■ INFORMATION PROVIDED ■
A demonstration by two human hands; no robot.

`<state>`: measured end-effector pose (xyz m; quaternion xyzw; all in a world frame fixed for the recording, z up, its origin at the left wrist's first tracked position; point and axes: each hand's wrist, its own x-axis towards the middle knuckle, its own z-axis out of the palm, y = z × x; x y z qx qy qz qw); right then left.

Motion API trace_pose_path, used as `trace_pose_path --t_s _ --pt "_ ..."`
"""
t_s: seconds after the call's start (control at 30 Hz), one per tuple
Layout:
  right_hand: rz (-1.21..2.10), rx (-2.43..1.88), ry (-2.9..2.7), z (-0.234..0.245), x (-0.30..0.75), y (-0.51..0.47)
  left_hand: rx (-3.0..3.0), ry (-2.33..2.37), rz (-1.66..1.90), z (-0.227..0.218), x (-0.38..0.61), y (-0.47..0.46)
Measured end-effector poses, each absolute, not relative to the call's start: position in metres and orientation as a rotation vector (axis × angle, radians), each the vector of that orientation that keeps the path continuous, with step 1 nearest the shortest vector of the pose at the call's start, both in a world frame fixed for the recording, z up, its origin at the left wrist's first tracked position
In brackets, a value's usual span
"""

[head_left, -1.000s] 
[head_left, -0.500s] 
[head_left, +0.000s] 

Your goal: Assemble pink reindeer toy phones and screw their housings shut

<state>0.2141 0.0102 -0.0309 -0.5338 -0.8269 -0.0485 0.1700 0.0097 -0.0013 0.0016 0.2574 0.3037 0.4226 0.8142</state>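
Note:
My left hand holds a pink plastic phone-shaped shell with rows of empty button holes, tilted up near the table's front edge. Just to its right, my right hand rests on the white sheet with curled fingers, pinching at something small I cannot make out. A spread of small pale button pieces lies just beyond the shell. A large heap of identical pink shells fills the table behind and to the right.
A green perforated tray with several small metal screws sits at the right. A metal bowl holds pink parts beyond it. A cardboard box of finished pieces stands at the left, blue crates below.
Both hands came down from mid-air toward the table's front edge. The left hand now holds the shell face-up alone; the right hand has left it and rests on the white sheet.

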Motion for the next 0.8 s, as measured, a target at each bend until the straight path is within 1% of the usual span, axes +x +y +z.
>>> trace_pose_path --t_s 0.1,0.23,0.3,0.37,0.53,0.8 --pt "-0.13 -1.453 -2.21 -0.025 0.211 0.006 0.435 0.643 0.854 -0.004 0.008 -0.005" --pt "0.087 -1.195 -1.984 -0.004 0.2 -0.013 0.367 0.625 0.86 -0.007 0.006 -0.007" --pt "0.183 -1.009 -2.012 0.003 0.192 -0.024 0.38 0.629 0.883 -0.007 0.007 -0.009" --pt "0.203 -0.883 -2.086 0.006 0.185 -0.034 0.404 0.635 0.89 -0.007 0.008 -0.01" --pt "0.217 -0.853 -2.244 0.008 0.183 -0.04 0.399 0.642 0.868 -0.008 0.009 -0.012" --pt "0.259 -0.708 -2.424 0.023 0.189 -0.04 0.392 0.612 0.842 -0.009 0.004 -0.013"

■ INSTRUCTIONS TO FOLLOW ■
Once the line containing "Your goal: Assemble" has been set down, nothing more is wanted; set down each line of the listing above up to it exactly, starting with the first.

■ ANSWER TO THE PROBLEM ■
A demonstration by two human hands; no robot.

`<state>`: measured end-effector pose (xyz m; quaternion xyzw; all in a world frame fixed for the recording, z up, its origin at the left wrist's first tracked position; point and axes: each hand's wrist, its own x-axis towards the middle knuckle, its own z-axis out of the palm, y = z × x; x y z qx qy qz qw); right then left.

Motion API trace_pose_path, used as `trace_pose_path --t_s _ --pt "_ ..."`
"""
t_s: seconds after the call's start (control at 30 Hz), one per tuple
Layout:
  right_hand: rz (-1.21..2.10), rx (-2.43..1.88), ry (-2.9..2.7), z (-0.234..0.245), x (-0.30..0.75), y (-0.51..0.47)
  left_hand: rx (-3.0..3.0), ry (-2.33..2.37), rz (-1.66..1.90), z (-0.227..0.218), x (-0.38..0.61), y (-0.47..0.46)
Measured end-effector poses, each absolute, not relative to the call's start: position in metres and orientation as a rotation vector (axis × angle, radians), each the vector of that orientation that keeps the path continuous, with step 1 nearest the shortest vector of the pose at the call's start, both in a world frame fixed for the recording, z up, its origin at the left wrist's first tracked position
In brackets, a value's usual span
"""

[head_left, -1.000s] 
[head_left, -0.500s] 
[head_left, +0.000s] 

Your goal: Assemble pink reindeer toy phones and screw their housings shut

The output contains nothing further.